[Resolved] AWS Restored: Impaired functionality between Canvas and Amazon continues

All services appear to be resolved.

Monitoring Feb 28, 15:59 MST

Amazon has verified that uploads to their service should be working again; users should be seeing improved performance with their uploads to Canvas. Our DevOps team is continuing to monitor the situation, but we are not currently aware of any lingering issues that affect Canvas functionality at this time.

Update Feb 28, 14:37 MST

In our previous update, we mentioned there would still be areas of impaired functionality between Canvas and Amazon. The biggest area of impact right now is that uploads are not yet working. This includes student uploads to assignments, instructor grade uploads, and similar functions, but also the ability for Canvas’ background processes to upload files such as admin reports (which is required as part of the process to generate a report at the account level). You may continue to see issues with this, and other areas in Canvas, as Amazon works to fully restore all services.

Update Feb 28, 14:15 MST

Canvas performance and service recovery continues to progress quickly. Although many users should now be able to access Canvas, there may still be areas of impaired functionality as we work through remaining issues.

Update Feb 28, 13:54 MST

We are beginning to see positive indications of recovery and have successfully tested workflows that were previously failing. We are still awaiting full resolution, and we will provide updates as the situation continues to improve.

Update Feb 28, 13:45 MST

AWS is still working through their recovery process. Unfortunately, the number of Amazon services that have been impacted has grown in the time it took to find the root cause, and it will be a significant effort on their side to recover all of the services. They are understandably starting with the most critical ones. Since Canvas depends on so many of their services, a full recovery may still take some time.

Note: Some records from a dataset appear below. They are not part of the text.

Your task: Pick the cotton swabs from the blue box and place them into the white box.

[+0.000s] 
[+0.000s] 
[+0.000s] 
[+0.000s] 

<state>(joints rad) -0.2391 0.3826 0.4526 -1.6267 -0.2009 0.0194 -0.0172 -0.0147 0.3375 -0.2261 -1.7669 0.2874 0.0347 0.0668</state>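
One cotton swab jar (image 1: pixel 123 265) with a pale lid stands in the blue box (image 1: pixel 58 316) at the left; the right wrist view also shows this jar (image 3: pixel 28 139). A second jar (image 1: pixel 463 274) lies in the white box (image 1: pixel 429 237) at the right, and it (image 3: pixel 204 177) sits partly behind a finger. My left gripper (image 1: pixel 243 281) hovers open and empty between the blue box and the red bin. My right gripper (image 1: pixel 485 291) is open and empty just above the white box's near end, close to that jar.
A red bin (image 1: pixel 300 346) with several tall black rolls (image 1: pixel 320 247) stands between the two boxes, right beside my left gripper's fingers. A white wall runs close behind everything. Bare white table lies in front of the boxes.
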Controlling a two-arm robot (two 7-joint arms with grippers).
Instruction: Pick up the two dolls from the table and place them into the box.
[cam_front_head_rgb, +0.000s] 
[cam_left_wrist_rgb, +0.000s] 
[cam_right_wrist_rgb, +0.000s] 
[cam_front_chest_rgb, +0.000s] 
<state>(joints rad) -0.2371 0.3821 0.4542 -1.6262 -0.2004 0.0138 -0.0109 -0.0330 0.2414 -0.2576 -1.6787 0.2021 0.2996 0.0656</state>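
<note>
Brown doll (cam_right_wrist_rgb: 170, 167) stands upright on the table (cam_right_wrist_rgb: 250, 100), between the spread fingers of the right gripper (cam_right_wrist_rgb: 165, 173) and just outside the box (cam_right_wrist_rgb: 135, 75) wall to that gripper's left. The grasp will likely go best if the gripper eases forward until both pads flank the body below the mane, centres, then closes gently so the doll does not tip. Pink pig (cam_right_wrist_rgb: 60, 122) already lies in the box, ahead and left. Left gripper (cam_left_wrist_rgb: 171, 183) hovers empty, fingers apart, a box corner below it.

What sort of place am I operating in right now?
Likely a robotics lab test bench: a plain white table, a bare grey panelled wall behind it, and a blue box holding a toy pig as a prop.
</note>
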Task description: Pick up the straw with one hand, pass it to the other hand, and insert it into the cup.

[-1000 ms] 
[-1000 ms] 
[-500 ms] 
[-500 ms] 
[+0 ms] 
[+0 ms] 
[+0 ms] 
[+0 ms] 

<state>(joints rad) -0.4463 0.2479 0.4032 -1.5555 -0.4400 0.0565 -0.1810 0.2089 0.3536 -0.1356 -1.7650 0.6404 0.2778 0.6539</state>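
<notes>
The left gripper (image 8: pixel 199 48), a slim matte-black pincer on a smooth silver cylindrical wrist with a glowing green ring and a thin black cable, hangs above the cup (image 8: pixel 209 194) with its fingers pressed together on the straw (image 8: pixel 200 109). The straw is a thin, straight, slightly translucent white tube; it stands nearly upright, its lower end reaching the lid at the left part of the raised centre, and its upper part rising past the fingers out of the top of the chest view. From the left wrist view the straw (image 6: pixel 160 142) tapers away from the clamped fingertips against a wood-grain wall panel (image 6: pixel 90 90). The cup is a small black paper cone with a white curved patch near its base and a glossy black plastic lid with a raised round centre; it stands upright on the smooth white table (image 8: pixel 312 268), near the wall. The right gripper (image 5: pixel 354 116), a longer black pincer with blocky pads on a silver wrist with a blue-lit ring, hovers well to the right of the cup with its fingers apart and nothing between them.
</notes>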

On our side, our DevOps team has moved on to other ideas about how to get from a “service disruption” state to a “degraded performance” state in Canvas. We are also discussing the plans for addressing similar circumstances in the future, though our options are limited due to the perniciousness of this incident; but we are considering all options at this time.

Update Feb 28, 13:05 MST

Amazon is continuing to work through their recovery process. On our side, our DevOps team has implemented a temporary change to ensure tools and apps not hosted on AWS (Amazon Web Services) are still accessible to those that are able to access Canvas, which is an improvement to the complete service disruption we have had since 10:37 AM MST. However, the majority of Canvas users are still unable to access their Canvas site, due to the outage with AWS.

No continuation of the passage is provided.